Now let me create a clustered index (row-store) and one non-clustered index (row-store) on the first table.

--Creating Indexes - Row Store index clustered index and Row   Store non-clustered index
CREATE CLUSTERED INDEX   [CIRS_SalesOrderDetailWithRowStoreClusteredIndexAndRowStoreNonClusteredIndex_SalesOrderID_SalesOrderDetailID]
ON   SalesOrderDetailWithRowStoreClusteredIndexAndRowStoreNonClusteredIndex
(SalesOrderID, SalesOrderDetailID)
GO
CREATE NONCLUSTERED INDEX   [NCRS_SalesOrderDetailWithRowStoreClusteredIndexAndRowStoreNonClusteredIndex_All]
ON SalesOrderDetailWithRowStoreClusteredIndexAndRowStoreNonClusteredIndex
(SalesOrderID, OrderQty, ProductID, SpecialOfferID, UnitPrice, UnitPriceDiscount, LineTotal)
GO

Next, I create a clustered index (row-store) and a non-clustered columnstore index on the second table.

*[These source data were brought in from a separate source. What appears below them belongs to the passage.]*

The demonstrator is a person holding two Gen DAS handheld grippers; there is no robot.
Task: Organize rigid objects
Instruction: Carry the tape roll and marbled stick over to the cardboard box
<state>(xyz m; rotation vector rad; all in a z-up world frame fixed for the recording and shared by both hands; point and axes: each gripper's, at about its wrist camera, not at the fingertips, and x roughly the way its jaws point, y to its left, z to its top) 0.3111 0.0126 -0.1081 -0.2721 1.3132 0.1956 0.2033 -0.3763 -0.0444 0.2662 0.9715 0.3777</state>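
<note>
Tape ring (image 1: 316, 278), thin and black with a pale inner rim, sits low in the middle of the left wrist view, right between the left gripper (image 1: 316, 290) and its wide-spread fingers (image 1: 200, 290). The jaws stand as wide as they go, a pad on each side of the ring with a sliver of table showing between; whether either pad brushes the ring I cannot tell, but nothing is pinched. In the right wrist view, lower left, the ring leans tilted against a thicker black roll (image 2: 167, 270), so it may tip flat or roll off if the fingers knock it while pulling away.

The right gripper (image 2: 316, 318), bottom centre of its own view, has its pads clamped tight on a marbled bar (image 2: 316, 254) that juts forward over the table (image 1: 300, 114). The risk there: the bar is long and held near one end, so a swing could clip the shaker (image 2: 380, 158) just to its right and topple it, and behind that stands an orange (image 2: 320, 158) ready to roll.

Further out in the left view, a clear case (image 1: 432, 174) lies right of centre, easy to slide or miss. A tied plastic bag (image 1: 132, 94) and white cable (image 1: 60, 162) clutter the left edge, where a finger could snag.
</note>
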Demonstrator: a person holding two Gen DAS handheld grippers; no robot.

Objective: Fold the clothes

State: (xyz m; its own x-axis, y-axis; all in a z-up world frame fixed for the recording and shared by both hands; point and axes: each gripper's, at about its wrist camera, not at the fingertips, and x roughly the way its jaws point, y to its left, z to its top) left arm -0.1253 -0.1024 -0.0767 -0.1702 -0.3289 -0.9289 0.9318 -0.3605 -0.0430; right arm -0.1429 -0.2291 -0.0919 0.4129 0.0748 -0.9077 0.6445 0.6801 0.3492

--Creating Indexes - Row Store clustered index and non-clustered   Column Store index
CREATE CLUSTERED INDEX   [CIRS_SalesOrderDetailWithRowStoreClusteredIndexAndNonClusteredColumnStoreIndex_SalesOrderID_SalesOrderDetailID]
ON SalesOrderDetailWithRowStoreClusteredIndexAndNonClusteredColumnStoreIndex
(SalesOrderID, SalesOrderDetailID)
 GO
CREATE NONCLUSTERED COLUMNSTORE INDEX   [NCCS_SalesOrderDetailWithRowStoreClusteredIndexAndNonClusteredColumnStoreIndex_All]
ON   SalesOrderDetailWithRowStoreClusteredIndexAndNonClusteredColumnStoreIndex
(SalesOrderID, OrderQty, ProductID, SpecialOfferID, UnitPrice, UnitPriceDiscount, LineTotal)
GO
--Creating Non-Clustered Columnstore Index (NCCI) is just a DDL   operation and similar to any other 
--btree index that you would create on a rowstore table. No   changes to the application needed 
--because the NCCI is updateable in SQL Server 2016 so your transaction   workload will continue to run.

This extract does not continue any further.